Coding and traditional investments in comparison
Listed real estate investment companies, as the name implies, are listed on a regulated market. The price of your stock depends, among other things, on the value and rents of the properties in the portfolio. In exchange for certain obligations, these companies get significant tax benefits. For example, their obligations include leasing the majority of assets, maintaining minimal capital, and the like.
However, there is also a huge advantage to markup over buying stocks. The new investment opportunity brings with it a new concept of independent management of one’s wealth. With the help of digital tools such as tokens and wallets, we no longer need intermediaries, but we organize everything important using smart contracts. Interest or profits are automatically distributed in the form of stablecoins and tokens can be traded in highly liquid markets within a very short time. There are already excellent projects like Centrifuge or RealT, where the community shares not only investments, but also values.
In addition, real estate coding allows you to invest in a specific business, property, street or city. The affinity with the investment and the developer is much stronger than investing in an opaque listed real estate investment company.
It is difficult to feel part of the community when investing in real estate investment companies. Because with such companies you know as little about their activities or investments as you do with banks. Yes, we probably know what directors and directors earn. I’ve even read annual reports and appraisal reports for many companies. But if we believe these documents are reliable, we learn nothing from the events of September 2008.

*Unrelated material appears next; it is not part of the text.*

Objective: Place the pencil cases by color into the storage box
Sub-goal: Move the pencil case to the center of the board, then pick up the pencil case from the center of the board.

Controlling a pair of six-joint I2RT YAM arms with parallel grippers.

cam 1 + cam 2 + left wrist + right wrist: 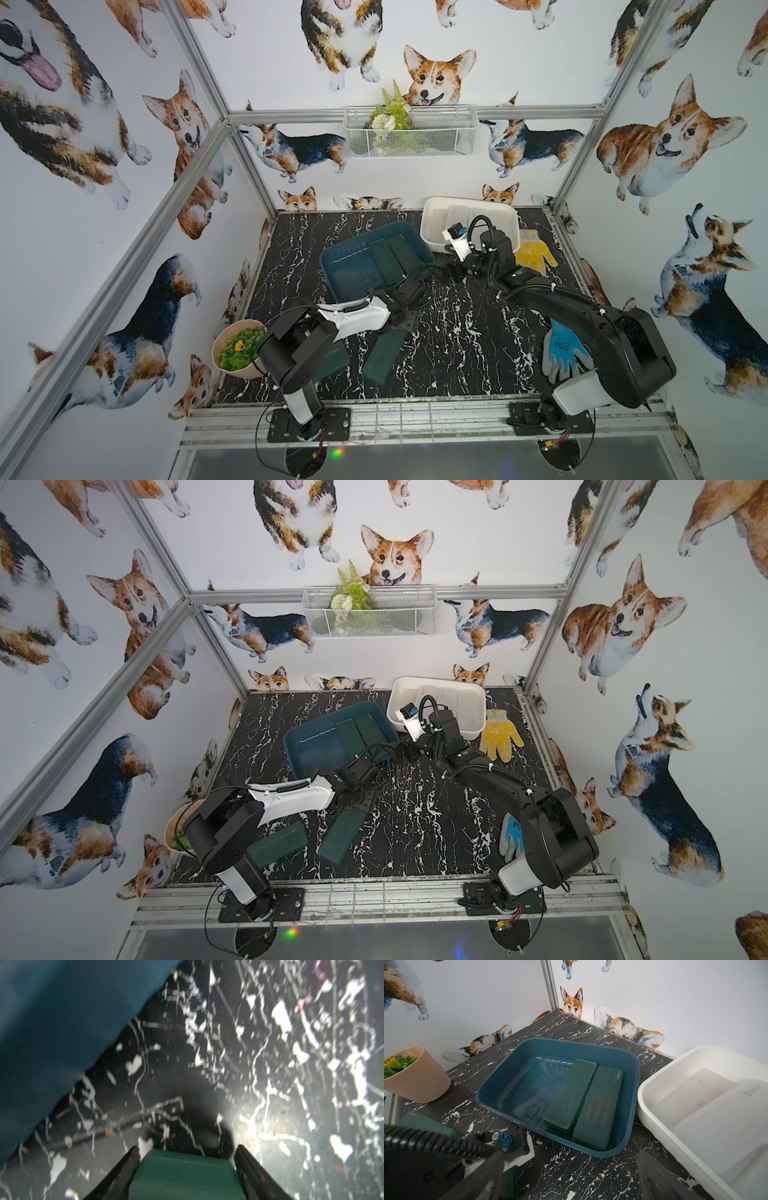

If you think that these real estate investment companies have a lower risk than real estate token investments, you can also say that Banco Popular or Bankia has less risk than a crowdfunding platform due to its collateral. I would like to remind you that the shares of the largest real estate investment companies in Spain fell by 50% in 2020. It is almost certain that many investors suffered huge losses. I have not seen any articles in the press warning of the serious risks of investing in these companies.
Of course, I have no objection to these companies having a certain profile of traditional real estate investors either. However, the enormous tax benefits of these investment opportunities are highly questionable compared to the tax regulations of small real estate developers and even more so than those of cryptocurrency investors.
There is a generation that no longer wants opaque investment packages from banks or real estate trusts. This generation wants transparency in its investments. Real estate coding allows for such investments. In addition, you can participate in the form of DAOs, Telegram or Discord channels and feel part of the community.
It goes without saying that any responsible investor needs to make a good analysis of the relationship between return, risk and liquidity. Appropriate diversification criteria (product, geographic location, company, etc.) are also necessary to limit potential losses.
So the question of risk is no longer which real estate investment offer you want to get into, with or without tokens. The question is whether you understand the business with its returns and all the risks and whether you are able to make a rational decision after an independent analysis.
Tokens can represent both a good and a bad real estate deal. However, delivering the benefits of the blockchain will definitely improve the way we invest.
Real estate coding is still in its infancy, but it is an unstoppable trend. Real estate investment is going through a democratic revolution with more transparency and liquidity.
All information on our website has been researched to the best of our knowledge and belief. Press contributions are for general information purposes only. Any action the reader takes based on the information on our website is entirely at his or her own risk.